Analysts expect demand for iPhones to remain strong in 2022, as Apple leads China’s smartphone market and more consumers subscribe its services.
The New York Times:
By just about any measure, a $3 trillion valuation is striking. It is worth more than the value of all of the world’s cryptocurrencies. It is roughly equal to the gross domestic product of Britain or India. And it is equivalent to about six JPMorgan Chases, the biggest American bank, or 30 General Electrics.
Apple now accounts for nearly 7 percent of the total value of the S&P 500, breaking IBM’s record of 6.4 percent in 1984, according to Howard Silverblatt, an analyst who tracks valuations at S&P Dow Jones Indices.
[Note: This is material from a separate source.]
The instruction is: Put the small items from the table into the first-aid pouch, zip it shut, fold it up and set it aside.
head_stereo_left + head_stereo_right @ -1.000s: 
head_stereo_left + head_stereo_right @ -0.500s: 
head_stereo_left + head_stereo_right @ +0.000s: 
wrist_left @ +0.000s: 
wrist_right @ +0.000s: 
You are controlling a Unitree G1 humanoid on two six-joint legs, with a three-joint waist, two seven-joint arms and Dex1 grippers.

Apple alone is about 3.3 percent of the value of all global stock markets, he said…
Apple’s immense sales and wide profit margins have provided it with a stockpile of cash big enough to buy a company like UPS, Starbucks or Morgan Stanley outright. At the end of September, Apple reported $190 billion in cash and investments.
“They’ve created the greatest cash machine in history,” said Aswath Damodaran, a New York University finance professor who has studied Apple.
Yet instead of making a major acquisition, or even trying something ambitious and expensive like building multiple factories in the United States, Apple has decided to largely give its cash back to its investors by buying its own stock.
Over the past decade, Apple has purchased $488 billion of its own shares, by far the most of any company, according to an analysis by Mr. Silverblatt.
Technovanguard Take: Merely a waypoint. Apple remains significantly undervalued. You haven’t seen anything, yet!